How to win with a bear market, the brexit example
How to make money in a bear market? Although the Greek crisis or the brexit or the Asian crisis, these strategies that I deliver you traded work well. A good financial indeed made money market drops or rises, I tells you how in this article.
Buy cheap titles
Buy securities of UK debt on the secondary market if it is sold less than its face value maturity and which reported higher rates of interest.
Caution still can lose made England failure.
Way as method
VAD (short sale)
If you have a trading account, the principle is simple you place a sell order via your broker then you redeem your sale and pocketing your added value, only this is the downside of the VAD is that you can not make a 100% performance, use only in a nasty bear market
Speculating in the opposite direction on the devaluation of British debt on the secondary market. This is what is called take a position "short".

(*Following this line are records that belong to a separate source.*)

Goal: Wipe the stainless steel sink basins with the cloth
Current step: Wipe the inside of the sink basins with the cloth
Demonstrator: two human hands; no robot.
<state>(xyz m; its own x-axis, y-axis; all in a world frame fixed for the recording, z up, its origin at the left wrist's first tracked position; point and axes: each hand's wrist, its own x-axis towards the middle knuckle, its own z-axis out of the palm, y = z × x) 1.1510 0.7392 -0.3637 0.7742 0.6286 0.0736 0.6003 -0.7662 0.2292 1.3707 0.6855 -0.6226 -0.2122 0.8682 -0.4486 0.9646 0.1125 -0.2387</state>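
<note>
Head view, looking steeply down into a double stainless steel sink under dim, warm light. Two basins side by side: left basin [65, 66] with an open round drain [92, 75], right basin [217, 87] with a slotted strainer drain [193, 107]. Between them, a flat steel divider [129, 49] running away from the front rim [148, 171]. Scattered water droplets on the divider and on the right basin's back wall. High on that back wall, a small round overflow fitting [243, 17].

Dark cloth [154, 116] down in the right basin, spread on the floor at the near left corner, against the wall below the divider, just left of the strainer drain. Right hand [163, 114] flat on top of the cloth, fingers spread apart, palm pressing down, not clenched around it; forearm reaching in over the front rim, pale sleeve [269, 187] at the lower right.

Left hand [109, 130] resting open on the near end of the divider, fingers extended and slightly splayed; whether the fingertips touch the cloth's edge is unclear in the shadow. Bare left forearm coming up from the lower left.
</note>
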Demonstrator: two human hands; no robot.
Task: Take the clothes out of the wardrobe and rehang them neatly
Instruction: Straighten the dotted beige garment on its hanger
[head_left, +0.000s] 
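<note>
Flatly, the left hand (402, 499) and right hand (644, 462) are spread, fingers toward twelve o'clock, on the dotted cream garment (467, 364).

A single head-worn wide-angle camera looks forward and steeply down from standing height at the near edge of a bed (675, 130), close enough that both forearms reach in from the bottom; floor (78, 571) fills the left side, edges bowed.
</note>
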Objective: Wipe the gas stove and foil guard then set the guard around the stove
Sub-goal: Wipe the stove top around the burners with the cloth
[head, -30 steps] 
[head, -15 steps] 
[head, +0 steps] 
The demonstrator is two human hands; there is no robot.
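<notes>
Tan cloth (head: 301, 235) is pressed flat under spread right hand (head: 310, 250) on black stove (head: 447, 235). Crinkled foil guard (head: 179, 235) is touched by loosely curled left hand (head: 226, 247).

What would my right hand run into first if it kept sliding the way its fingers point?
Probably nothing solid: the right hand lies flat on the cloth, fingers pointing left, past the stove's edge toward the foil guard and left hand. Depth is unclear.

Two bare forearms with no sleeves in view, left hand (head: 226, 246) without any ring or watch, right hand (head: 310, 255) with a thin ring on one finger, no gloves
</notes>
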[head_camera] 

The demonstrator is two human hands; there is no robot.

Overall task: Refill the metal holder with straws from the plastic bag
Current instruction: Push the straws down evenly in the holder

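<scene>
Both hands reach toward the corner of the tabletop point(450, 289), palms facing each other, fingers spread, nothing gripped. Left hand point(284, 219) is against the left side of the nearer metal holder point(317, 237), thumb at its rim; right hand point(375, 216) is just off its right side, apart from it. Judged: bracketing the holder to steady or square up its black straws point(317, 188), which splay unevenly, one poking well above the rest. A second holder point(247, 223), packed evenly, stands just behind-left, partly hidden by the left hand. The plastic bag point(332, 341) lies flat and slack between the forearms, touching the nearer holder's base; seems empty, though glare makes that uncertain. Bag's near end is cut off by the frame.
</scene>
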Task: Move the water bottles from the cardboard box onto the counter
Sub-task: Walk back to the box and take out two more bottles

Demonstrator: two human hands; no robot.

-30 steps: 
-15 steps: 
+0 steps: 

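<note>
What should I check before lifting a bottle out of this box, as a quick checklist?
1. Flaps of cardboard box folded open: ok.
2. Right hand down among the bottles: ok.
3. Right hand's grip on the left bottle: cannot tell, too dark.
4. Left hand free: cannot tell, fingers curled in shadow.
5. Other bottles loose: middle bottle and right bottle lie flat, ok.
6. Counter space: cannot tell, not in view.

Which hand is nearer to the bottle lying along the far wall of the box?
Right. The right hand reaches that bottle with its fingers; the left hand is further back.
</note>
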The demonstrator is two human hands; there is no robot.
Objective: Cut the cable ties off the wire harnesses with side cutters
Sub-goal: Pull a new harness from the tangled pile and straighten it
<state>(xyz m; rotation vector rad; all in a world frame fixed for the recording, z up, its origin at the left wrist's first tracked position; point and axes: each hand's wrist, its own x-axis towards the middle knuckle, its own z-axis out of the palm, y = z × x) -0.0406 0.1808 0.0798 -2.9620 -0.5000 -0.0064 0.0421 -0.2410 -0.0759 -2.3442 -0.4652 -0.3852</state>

Explanation of the mechanics, example to support, given recently by the English Economist Robert Skydelsky. I take an appropriation of EUR 10 million in State bonds, which are then traded on 0, 91euro for six months. To do this, I have to pay to the Bank around 5% per year to this price, or about 2.5 per cent, or € 250,000 for six months. I immediately sell these bonds on the market, to 0.91 euros, I perceive so 9.1 million euros (€0.91 x €10 million in nominal value). I have therefore already sold something and touched my money for a while I have to deliver later.
At the date to which I am supposed to deliver obligations, the obligation is negotiable only around 0.72 euro because the market declined.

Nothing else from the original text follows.